_WORK TO COMPLETE:_
In the data below, locate each line with the word "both" and list it.

(DATA BELOW)

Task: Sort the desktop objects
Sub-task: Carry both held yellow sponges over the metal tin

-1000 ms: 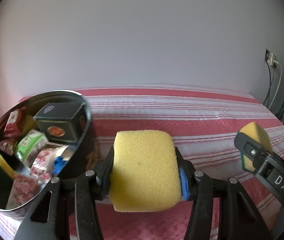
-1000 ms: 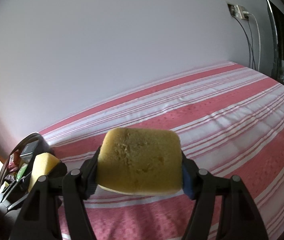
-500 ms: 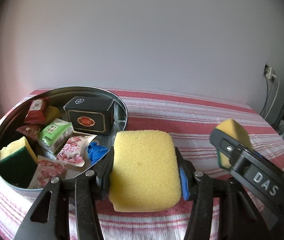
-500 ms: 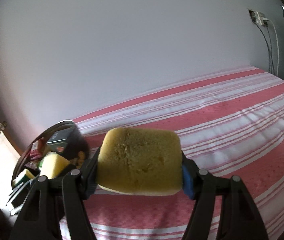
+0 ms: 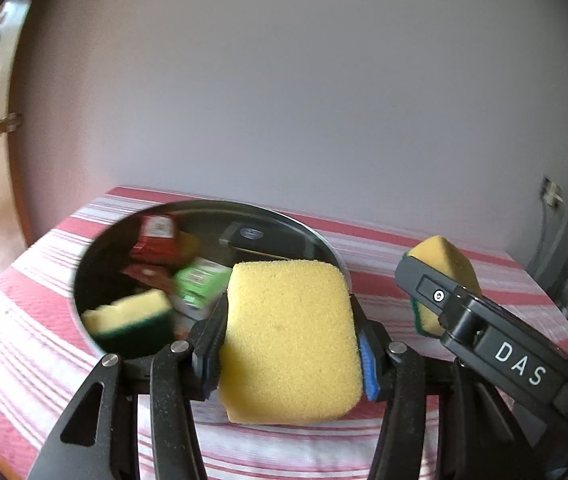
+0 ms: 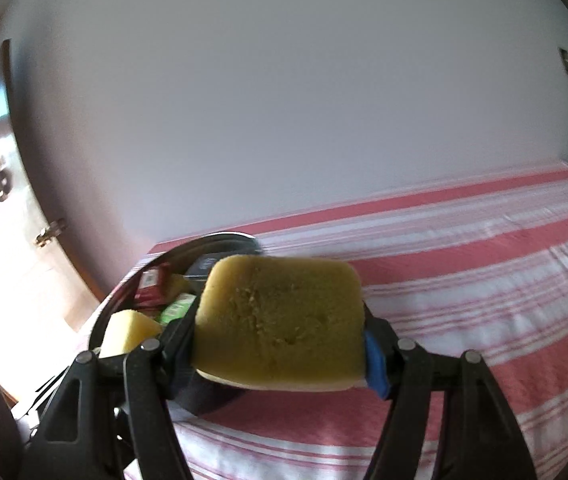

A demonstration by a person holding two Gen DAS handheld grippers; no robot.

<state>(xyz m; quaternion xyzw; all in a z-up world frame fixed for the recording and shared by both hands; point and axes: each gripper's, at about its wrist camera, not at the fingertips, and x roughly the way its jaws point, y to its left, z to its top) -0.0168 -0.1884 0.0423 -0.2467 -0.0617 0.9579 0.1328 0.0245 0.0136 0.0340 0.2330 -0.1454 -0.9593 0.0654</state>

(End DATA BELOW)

_YOUR SOLUTION:_
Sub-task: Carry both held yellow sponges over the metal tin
<state>(xyz m; quaternion xyzw; all in a z-up world frame fixed for the recording and shared by both hands; point and axes: each gripper's, at about its wrist camera, not at the fingertips, and x roughly the way its jaws point, y to its left, z to its top) -0.0168 -0.1884 0.0423 -0.2467 -0.0617 0.9579 0.1328 0.0245 0.0136 0.0340 0.2330 -0.1454 -0.9593 0.0654</state>

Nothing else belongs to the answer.